Each line of the listing below must be set down exactly.

Supplied material Start Marker

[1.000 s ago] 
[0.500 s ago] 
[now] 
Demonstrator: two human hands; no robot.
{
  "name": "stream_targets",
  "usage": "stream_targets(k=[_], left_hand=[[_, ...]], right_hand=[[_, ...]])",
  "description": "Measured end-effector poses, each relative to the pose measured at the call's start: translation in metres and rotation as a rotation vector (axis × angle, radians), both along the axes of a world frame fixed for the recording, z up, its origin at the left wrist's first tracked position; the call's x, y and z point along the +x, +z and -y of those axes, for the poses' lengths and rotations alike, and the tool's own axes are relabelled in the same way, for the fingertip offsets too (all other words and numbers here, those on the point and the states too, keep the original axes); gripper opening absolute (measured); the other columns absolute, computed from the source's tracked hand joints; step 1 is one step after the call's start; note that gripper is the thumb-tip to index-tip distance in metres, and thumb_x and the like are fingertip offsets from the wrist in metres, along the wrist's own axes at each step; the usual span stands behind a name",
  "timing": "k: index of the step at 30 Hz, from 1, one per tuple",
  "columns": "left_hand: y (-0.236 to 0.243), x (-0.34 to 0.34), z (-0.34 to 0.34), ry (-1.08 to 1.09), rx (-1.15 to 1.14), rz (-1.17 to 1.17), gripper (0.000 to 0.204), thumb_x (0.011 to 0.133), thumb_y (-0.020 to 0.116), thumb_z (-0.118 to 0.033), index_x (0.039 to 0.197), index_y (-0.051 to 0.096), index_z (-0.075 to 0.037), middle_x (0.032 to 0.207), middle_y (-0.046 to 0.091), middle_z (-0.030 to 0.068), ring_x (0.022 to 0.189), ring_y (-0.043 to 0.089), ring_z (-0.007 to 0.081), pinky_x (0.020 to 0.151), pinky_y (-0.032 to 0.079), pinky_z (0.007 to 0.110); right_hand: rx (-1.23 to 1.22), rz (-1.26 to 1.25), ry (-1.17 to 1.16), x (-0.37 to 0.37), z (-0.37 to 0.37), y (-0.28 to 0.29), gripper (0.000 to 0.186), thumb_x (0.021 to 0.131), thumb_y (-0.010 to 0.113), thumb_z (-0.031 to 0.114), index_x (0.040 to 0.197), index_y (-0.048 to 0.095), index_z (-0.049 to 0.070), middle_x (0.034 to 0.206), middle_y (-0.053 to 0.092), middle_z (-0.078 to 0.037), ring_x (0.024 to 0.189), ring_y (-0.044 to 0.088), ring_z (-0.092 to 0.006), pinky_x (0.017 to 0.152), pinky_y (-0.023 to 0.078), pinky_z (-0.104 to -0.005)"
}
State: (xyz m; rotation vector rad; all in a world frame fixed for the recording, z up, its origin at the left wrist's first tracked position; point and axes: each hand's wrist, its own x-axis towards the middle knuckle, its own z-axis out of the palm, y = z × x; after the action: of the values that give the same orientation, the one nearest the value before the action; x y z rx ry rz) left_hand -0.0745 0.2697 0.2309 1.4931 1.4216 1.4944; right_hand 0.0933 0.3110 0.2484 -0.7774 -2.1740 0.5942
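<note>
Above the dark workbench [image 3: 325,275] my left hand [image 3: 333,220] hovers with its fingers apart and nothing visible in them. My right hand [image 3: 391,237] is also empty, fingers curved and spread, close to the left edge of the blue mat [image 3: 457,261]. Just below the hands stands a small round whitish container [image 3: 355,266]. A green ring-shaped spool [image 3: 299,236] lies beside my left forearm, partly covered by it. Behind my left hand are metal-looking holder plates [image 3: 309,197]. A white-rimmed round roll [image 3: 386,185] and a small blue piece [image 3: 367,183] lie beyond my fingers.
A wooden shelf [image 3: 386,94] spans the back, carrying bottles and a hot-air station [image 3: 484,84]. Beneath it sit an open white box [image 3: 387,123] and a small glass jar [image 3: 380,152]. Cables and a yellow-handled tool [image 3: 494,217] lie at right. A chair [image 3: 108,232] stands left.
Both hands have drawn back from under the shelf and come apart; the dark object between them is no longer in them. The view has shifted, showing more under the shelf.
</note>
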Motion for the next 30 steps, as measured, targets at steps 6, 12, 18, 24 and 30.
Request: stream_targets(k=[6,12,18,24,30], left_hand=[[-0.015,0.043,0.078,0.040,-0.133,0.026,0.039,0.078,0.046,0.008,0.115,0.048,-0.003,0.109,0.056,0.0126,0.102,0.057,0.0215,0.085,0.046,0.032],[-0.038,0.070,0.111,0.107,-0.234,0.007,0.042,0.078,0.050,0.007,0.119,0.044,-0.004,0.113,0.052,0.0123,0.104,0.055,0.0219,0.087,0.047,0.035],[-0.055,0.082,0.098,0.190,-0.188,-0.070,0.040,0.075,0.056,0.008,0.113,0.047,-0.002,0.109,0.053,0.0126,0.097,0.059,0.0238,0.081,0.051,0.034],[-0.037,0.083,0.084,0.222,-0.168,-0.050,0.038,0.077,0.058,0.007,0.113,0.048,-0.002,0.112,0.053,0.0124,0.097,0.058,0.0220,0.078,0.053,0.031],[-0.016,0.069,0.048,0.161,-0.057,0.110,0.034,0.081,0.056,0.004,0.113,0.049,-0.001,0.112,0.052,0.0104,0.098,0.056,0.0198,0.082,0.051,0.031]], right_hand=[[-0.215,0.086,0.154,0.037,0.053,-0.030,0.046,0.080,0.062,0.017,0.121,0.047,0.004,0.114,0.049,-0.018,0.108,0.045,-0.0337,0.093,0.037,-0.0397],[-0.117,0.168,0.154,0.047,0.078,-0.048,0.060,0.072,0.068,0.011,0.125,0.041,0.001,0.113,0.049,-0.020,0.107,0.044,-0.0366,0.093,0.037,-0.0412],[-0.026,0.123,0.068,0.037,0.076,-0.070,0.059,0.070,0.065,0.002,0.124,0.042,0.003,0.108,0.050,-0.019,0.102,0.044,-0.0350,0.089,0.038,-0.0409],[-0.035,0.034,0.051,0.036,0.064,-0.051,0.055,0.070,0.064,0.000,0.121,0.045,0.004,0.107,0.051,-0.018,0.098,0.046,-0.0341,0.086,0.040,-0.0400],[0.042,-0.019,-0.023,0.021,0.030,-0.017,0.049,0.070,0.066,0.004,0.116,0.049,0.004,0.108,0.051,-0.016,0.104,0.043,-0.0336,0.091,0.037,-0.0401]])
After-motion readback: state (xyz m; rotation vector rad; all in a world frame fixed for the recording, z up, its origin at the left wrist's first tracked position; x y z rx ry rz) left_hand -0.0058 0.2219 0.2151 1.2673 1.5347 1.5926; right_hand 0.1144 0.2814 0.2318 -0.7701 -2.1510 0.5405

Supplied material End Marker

The answer:
[1.000 s ago] 
[0.500 s ago] 
[now] 
Demonstrator: two human hands; no robot.
{
  "name": "stream_targets",
  "usage": "stream_targets(k=[_], left_hand=[[_, ...]], right_hand=[[_, ...]])",
  "description": "Measured end-effector poses, each relative to the pose measured at the call's start: translation in metres and rotation as a rotation vector (axis × angle, radians), both along the axes of a world frame fixed for the recording, z up, its origin at the left wrist's first tracked position; the call's x, y and z point along the +x, +z and -y of those axes, for the poses' lengths and rotations alike, and the tool's own axes are relabelled in the same way, for the fingertip offsets too (all other words and numbers here, those on the point and the states too, keep the original axes); gripper opening absolute (measured); the other columns absolute, computed from the source's tracked hand joints; step 1 is one step after the call's start; note that gripper is the thumb-tip to index-tip distance in metres, and thumb_x and the like are fingertip offsets from the wrist in metres, along the wrist's own axes at each step; the usual span stands behind a name",
  "timing": "k: index of the step at 30 Hz, from 1, one per tuple",
  "columns": "left_hand: y (-0.236 to 0.243), x (-0.34 to 0.34), z (-0.34 to 0.34), ry (-1.08 to 1.09), rx (-1.15 to 1.14), rz (-1.17 to 1.17), gripper (0.000 to 0.204), thumb_x (0.011 to 0.133), thumb_y (-0.020 to 0.116), thumb_z (-0.118 to 0.033), index_x (0.039 to 0.197), index_y (-0.051 to 0.096), index_z (-0.075 to 0.037), middle_x (0.032 to 0.207), middle_y (-0.046 to 0.091), middle_z (-0.030 to 0.068), ring_x (0.022 to 0.189), ring_y (-0.043 to 0.089), ring_z (-0.007 to 0.081), pinky_x (0.020 to 0.151), pinky_y (-0.032 to 0.079), pinky_z (0.007 to 0.110); right_hand: rx (-1.23 to 1.22), rz (-1.26 to 1.25), ry (-1.17 to 1.16), x (-0.37 to 0.37), z (-0.37 to 0.37), y (-0.28 to 0.29), gripper (0.000 to 0.186), thumb_x (0.021 to 0.131), thumb_y (-0.010 to 0.113), thumb_z (-0.031 to 0.114), index_x (0.040 to 0.197), index_y (-0.048 to 0.095), index_z (-0.049 to 0.070), middle_x (0.034 to 0.206), middle_y (-0.053 to 0.092), middle_z (-0.078 to 0.037), ring_x (0.024 to 0.189), ring_y (-0.044 to 0.088), ring_z (-0.092 to 0.006), pinky_x (0.017 to 0.152), pinky_y (-0.023 to 0.078), pinky_z (-0.104 to -0.005)"
}
State: (xyz m; rotation vector rad; all in a world frame fixed for the recording, z up, its origin at the left wrist's first tracked position; point and axes: each hand's wrist, its own x-axis towards the middle knuckle, its own z-axis out of the palm, y = z × x; after the action: of the values that give the same orientation, the one nearest the value before the action; x y z rx ry rz) left_hand -0.0745 0.2697 0.2309 1.4931 1.4216 1.4944; right_hand 0.0933 0.3110 0.2484 -0.7774 -2.1740 0.5942
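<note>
Above the dark workbench [image 3: 325,275] my left hand [image 3: 333,220] hovers with its fingers apart and nothing visible in them. My right hand [image 3: 391,237] is also empty, fingers curved and spread, close to the left edge of the blue mat [image 3: 457,261]. Just below the hands stands a small round whitish container [image 3: 355,266]. A green ring-shaped spool [image 3: 299,236] lies beside my left forearm, partly covered by it. Behind my left hand are metal-looking holder plates [image 3: 309,197]. A white-rimmed round roll [image 3: 386,185] and a small blue piece [image 3: 367,183] lie beyond my fingers.
A wooden shelf [image 3: 386,94] spans the back, carrying bottles and a hot-air station [image 3: 484,84]. Beneath it sit an open white box [image 3: 387,123] and a small glass jar [image 3: 380,152]. Cables and a yellow-handled tool [image 3: 494,217] lie at right. A chair [image 3: 108,232] stands left.
Both hands have drawn back from under the shelf and come apart; the dark object between them is no longer in them. The view has shifted, showing more under the shelf.
</note>
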Motion for the next 30 steps, as measured, targets at steps 6, 12, 18, 24 and 30.
Request: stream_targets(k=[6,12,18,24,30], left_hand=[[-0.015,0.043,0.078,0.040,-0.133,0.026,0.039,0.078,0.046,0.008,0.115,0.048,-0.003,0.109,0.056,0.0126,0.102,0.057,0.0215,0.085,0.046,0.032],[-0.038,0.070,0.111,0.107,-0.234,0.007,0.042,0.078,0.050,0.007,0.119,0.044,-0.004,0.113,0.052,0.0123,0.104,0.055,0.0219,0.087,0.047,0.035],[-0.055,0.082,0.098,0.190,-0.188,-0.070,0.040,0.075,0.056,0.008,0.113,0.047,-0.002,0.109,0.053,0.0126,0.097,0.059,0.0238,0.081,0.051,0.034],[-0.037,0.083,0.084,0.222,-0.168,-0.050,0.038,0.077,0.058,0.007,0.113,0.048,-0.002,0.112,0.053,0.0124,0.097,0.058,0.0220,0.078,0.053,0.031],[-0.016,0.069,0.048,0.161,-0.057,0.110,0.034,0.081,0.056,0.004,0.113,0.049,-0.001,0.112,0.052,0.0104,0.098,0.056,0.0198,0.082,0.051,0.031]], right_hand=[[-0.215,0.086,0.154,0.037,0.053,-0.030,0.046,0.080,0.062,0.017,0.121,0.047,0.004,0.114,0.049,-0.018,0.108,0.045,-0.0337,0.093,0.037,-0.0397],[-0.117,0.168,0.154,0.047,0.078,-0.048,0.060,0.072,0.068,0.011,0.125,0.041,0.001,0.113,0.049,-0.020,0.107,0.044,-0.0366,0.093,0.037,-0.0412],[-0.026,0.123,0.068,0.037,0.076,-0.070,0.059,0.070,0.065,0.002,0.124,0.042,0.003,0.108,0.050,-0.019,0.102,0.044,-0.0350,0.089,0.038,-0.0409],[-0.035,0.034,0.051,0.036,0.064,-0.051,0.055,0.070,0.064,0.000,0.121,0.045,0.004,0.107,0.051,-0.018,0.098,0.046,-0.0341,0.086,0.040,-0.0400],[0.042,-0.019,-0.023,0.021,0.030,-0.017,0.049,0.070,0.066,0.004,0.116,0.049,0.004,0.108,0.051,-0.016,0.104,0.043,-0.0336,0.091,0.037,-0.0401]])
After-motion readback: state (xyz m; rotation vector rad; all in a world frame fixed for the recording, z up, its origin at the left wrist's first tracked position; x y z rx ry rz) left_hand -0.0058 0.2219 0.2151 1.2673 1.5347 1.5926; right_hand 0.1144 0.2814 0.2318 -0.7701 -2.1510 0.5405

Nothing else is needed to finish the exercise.